Knowing who your others are is really a tough and personal question that I don’t really often think about. However, this doesn’t mean that I’m completely unaware who they are. The ones that I’m going to mention are the ones that I can think of the moment. Generally my intermediate family can be considered as my intermediate others like my Father, Mother, sister, uncles, aunts, and cousins. But the most significant other in my family would be my grandmother. She is already old but still practically acts like an overlord concerning family matters. She is sweet and kind, understanding and loving. She had 12 children and my dad was among them. And she has numerous grandsons and granddaughters who are happily married and raising their own family. I think the reason that I picked her as the most significant other in my family is due to the fact that I grew up under her intensive care. And growing up under her custody made me feel how far reaching her power and influencing can be in any matters concerning the family. She is no despot. She’s just powerful because she is much respected by all of her children and grand children. Aside from the family, I find my others from my pool of friends and buddies. The people that I usually hang around, and of course the authorities are also significant others.
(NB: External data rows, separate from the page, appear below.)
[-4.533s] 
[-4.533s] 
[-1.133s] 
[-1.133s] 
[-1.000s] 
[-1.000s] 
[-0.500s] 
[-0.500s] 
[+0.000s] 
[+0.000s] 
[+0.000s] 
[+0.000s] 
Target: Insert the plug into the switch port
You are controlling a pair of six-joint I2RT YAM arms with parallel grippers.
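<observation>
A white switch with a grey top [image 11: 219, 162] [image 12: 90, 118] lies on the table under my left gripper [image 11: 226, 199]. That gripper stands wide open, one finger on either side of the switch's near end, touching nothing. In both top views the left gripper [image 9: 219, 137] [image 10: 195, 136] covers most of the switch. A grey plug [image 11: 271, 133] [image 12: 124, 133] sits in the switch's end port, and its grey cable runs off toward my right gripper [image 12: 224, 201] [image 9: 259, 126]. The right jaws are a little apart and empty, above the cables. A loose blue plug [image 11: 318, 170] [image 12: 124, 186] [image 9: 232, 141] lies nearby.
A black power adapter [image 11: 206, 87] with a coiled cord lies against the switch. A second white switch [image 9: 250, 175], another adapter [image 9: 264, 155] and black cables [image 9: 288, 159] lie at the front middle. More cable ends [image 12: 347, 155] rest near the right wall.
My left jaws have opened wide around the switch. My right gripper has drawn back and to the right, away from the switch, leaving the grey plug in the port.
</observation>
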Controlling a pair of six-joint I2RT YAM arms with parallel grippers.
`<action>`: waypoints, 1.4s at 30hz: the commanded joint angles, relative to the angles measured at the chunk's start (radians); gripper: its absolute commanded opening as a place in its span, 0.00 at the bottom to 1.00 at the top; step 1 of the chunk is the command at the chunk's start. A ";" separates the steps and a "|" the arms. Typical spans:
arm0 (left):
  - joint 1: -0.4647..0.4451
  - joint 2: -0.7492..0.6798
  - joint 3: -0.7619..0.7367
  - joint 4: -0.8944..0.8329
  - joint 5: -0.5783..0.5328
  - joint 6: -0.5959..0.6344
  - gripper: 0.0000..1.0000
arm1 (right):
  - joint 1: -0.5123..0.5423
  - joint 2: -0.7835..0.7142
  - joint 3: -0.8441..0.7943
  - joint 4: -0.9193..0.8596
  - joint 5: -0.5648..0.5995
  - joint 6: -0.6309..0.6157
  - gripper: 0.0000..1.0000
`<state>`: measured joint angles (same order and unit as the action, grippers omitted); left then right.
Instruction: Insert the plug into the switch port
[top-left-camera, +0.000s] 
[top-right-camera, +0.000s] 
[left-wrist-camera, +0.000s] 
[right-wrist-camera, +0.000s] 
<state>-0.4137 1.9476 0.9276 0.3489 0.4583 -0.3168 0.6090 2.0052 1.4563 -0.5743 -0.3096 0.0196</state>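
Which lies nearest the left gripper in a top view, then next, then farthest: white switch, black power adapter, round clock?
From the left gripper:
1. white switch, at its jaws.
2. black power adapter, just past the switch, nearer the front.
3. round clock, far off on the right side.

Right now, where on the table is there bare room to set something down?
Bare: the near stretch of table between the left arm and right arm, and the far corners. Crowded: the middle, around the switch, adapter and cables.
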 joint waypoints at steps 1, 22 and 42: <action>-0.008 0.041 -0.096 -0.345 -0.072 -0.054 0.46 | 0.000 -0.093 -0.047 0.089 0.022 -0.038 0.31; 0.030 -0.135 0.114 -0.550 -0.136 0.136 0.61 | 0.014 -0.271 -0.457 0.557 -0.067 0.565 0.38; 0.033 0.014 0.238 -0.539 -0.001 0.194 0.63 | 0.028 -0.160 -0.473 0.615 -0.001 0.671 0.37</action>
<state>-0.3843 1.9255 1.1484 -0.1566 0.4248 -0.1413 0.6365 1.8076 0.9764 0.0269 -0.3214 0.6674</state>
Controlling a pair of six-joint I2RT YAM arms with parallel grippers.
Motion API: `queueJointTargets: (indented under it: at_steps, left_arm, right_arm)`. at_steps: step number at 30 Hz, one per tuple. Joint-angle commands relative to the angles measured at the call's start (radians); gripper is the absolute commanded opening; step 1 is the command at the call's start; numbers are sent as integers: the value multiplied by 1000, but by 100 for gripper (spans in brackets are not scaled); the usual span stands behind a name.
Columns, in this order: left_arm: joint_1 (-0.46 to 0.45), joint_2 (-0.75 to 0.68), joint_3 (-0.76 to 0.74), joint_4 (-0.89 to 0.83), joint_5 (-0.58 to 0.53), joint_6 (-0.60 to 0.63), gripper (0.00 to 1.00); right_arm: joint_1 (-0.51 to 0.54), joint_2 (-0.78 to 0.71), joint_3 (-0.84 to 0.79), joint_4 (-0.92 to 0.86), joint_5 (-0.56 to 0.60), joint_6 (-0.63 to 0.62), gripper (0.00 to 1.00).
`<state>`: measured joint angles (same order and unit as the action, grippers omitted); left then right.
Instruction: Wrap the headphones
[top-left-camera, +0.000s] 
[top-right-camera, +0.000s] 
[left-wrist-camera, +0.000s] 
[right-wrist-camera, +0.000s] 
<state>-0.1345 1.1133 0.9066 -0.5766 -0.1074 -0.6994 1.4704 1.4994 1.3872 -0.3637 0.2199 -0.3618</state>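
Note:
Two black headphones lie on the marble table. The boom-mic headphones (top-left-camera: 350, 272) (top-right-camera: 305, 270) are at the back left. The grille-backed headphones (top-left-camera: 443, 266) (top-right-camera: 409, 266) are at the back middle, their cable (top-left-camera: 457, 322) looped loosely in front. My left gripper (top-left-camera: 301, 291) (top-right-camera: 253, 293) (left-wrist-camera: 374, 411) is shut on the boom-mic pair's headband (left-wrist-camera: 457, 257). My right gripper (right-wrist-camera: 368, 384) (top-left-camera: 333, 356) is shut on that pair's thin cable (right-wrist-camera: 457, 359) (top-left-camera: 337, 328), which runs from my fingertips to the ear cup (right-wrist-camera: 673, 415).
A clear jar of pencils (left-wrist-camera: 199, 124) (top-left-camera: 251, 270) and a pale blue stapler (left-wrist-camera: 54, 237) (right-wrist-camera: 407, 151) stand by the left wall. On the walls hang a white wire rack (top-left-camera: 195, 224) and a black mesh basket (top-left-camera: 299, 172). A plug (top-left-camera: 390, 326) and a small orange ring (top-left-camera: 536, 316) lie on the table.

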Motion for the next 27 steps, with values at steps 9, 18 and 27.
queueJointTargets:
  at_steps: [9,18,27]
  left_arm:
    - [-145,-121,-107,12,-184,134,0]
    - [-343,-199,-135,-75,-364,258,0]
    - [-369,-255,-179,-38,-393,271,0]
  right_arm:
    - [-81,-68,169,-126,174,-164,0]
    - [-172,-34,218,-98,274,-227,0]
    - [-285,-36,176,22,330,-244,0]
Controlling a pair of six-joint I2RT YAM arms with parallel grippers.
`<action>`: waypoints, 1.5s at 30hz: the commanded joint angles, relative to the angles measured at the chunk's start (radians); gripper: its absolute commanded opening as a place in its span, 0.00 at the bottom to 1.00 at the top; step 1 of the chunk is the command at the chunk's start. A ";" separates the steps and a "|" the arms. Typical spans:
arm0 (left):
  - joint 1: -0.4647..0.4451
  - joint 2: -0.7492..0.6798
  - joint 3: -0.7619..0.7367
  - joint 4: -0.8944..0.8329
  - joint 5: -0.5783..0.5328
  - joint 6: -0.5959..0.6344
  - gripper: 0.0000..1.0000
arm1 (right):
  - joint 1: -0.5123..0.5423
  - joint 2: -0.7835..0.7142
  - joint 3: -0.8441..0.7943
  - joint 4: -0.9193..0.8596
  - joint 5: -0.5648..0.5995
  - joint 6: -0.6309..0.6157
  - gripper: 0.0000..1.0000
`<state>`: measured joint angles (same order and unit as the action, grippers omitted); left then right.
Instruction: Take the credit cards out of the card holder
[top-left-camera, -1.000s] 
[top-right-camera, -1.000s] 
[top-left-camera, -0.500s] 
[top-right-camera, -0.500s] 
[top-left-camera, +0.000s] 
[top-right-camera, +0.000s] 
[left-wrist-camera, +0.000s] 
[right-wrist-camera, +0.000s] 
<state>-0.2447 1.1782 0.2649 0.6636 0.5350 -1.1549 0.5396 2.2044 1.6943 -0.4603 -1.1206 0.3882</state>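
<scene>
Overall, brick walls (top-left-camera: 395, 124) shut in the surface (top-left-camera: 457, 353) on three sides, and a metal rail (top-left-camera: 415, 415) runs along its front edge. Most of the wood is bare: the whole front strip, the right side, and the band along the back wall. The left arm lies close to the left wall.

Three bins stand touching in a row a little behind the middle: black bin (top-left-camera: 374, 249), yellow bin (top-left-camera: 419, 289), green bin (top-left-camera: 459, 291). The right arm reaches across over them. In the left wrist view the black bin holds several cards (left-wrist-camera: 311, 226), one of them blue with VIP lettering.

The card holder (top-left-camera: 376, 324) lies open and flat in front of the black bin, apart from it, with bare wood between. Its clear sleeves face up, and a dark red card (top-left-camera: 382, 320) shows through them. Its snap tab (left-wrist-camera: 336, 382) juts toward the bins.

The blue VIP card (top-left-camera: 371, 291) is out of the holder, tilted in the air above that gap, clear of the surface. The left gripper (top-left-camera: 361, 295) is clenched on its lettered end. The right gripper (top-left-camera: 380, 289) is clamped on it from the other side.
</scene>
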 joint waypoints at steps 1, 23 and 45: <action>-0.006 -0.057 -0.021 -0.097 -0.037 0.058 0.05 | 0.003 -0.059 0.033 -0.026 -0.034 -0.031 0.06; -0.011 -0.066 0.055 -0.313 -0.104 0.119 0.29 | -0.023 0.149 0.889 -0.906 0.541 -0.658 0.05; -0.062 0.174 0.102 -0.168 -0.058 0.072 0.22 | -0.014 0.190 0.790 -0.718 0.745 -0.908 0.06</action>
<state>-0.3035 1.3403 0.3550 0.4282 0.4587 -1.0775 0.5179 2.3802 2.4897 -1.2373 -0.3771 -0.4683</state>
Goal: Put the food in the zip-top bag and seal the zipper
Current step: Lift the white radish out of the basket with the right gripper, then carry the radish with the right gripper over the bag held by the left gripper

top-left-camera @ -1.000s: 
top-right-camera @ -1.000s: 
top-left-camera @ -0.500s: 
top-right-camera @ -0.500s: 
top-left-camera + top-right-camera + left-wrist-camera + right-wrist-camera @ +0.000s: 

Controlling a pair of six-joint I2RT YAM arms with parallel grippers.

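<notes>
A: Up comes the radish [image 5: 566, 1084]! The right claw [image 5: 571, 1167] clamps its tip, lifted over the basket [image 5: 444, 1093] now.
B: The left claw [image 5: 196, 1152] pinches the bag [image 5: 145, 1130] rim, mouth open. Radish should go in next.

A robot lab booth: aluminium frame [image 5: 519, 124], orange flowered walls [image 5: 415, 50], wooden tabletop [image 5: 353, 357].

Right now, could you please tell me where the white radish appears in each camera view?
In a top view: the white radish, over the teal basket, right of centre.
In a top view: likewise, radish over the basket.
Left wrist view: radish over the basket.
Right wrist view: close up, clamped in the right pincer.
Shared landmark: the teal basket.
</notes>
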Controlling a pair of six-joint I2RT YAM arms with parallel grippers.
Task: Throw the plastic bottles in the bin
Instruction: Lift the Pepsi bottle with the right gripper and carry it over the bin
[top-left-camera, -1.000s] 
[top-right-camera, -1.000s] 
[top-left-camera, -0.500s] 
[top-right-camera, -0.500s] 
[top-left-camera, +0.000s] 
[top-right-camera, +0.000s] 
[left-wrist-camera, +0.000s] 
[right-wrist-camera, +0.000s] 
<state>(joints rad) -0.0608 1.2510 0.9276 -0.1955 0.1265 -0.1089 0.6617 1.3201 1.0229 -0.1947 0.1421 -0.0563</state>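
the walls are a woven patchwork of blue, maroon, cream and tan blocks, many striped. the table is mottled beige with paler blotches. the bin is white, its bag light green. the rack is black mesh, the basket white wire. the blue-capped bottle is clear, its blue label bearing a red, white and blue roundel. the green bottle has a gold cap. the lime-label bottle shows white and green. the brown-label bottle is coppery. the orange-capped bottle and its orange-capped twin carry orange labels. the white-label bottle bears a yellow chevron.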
Another important other that have a great impact on me is a figure of my faith. I see my G-d as an important other. I claim this to be not that I claim to be a god, but I claim this because I feel that I’m happily bound to please my G-d.
Have I ever been dominated and objectified, I think yes, dominated and objectified consciously and unconsciously. I believe I’m dominated and objectified as long as I’m alive but not by all people. Only certain people might have dominated and objectify me, but I guess they possess higher authority or just plain arrogant. Some people dominate and objectify people on purpose just to feel good about their self and feed their own ego. I remembered that there was once an encounter just a few years ago. A friend of mine posted something on facebook. Naturally, I posted a comment. But apparently he has a friend that totally disagreed with the comment I wrote. The way he argued his disagreement with me was totally degrading. He was so arrogant in the way he criticized my comment. Although he was convincingly right, but the way he did it dominated and objectified me intellectually. Though he has his right to speak out his mind, he has also the responsibility to deliver it responsibly. I think he was just too proud of his opinion, because it makes so much sense, but not thinking that his wit has made him a bigot. Sorry, but I guess his bigotry overwhelmed his wit. At that time when I asked my friend about that guy who made those arrogant comments, he said that the person is his teacher. Well, what a teacher we have there. I could have learned something, but because of his unmannered reply I learned that he has a mind of an intelligent being, but has a heart uncivilized “kanto” boy. He objectified me, so I guess I might as well make him an object to be ridiculed with.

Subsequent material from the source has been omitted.